A few months ago, when I was raving to my friend Mark about Kate Bush, he started singing Kate’s part from Don’t Give Up (her 1986 duet with Peter Gabriel).  He didn’t disagree with my praising; I also didn’t disagree when he mentioned “she’s a bit of an odd duck.”

She’s not alone; one listen to the opener here, Moribund the Burgermeister (heck, even a glance at the song name itself), and Peter could easily join the eccentric waterfowl club.   Speaking of business ideas, there may be band name potential there…

The album reaches peak oddness on track four.  Excuse Me is somewhere between The Ragtime Gals and the Family Guy clip of Randy Newman singing about what he sees.

Which is where I’m thankful for the Maya Angelou quote, “If you are always trying to be normal, you will never know how amazing you can be.”

Mercifully, neither Kate nor Peter wasted much energy trying to be normal and created plenty of amazing music instead.

From → 1970s

  1. Great write-up on a fantastic album, Geoff. I’m glad you’ve been slowly uncovering the greatness that is Robert Fripp. Not sure how underrated he is since he’s been considered a guitar god among prog fans for decades, but he should be more highly regarded by all music fans.

    As for your proposed travel itinerary, be sure to take photos at each site & you can write a post about it called “The Fool On The Hills” (not a knock on you, of course, but it’s never a bad time for a Beatles reference).

    • With your permission, I will be borrowing that as a potential travel blog name!

      I know we’ve discussed the brilliance of the Hard Days Night opening chord – Fool on the hill might have my favourite Beatles opening chord, that beautiful D6 chord in quarter notes.

      It would be nice to see Fripp in the top-of-the-mind awareness for more fans: ask any of my music fan students, most will gravitate instantly to Hendrix, Page, and Slash as the guitarists of choice. Not that there’s anything wrong with those picks of course, just variety’s never a bad thing!

      His work on Peter Gabriel I is typically nice & understated, another case of him playing exactly the right parts at exactly the right time.

      Thanks Rich!

      • “Fool On The Hills” is officially yours. If you ever write a book by that title and sell millions, send a few bucks my way.

        I think Fripp purposely stays in the background (literally, as he often performs facing sideways or backwards at the back of the stage) so it’s not surprising that the average music fan doesn’t immediately think of him when discussing guitar greats. But he’s a groundbreaking player who’s every bit as brilliant and influential as most frequently cited guitarists/

  2. jprobichaud permalink

    I’m completely up for that ‘hill’ tour.

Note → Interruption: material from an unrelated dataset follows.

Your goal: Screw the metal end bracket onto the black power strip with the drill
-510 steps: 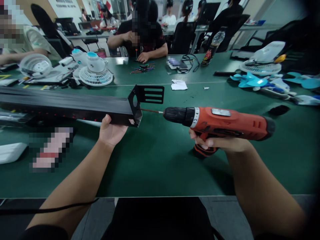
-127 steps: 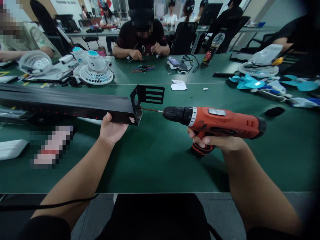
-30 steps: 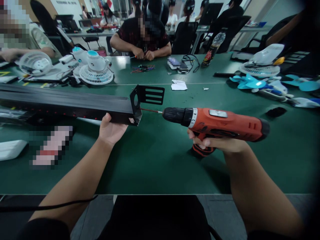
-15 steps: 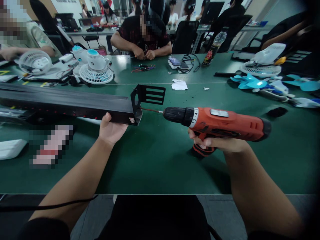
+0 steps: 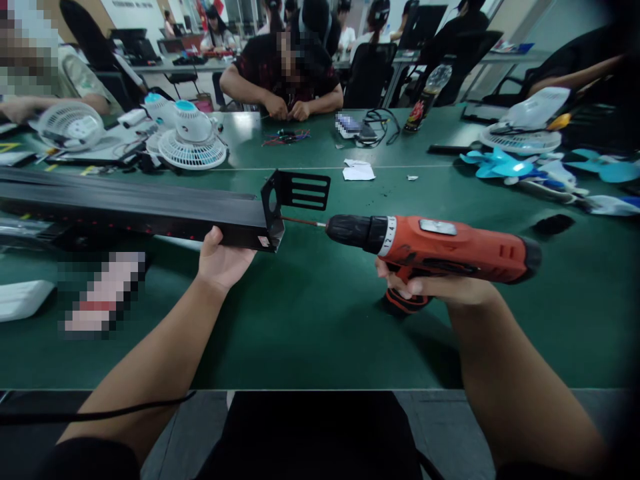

Do you think we could locate the hill the Beatles sing of? Or even Gorillaz’s Melancholy hill?

    Solsbury hill is a classic. If it came out in the 80s, it would’ve been in the top ten of my 80s list for sure. Damn self-imposed rules…

  3. Nice post. I’m actually only familiar with a handful of Peter Gabriel songs (Solsbury Hill being one of them). Reading this I’m starting to get that feeling that I need to listen to a little bit more.

  4. Tony Levin played bass and Chapman stick on this, didn’t he?

    Bruce Dickinson of Iron Maiden swears by this, and Gabriel’s first three, records.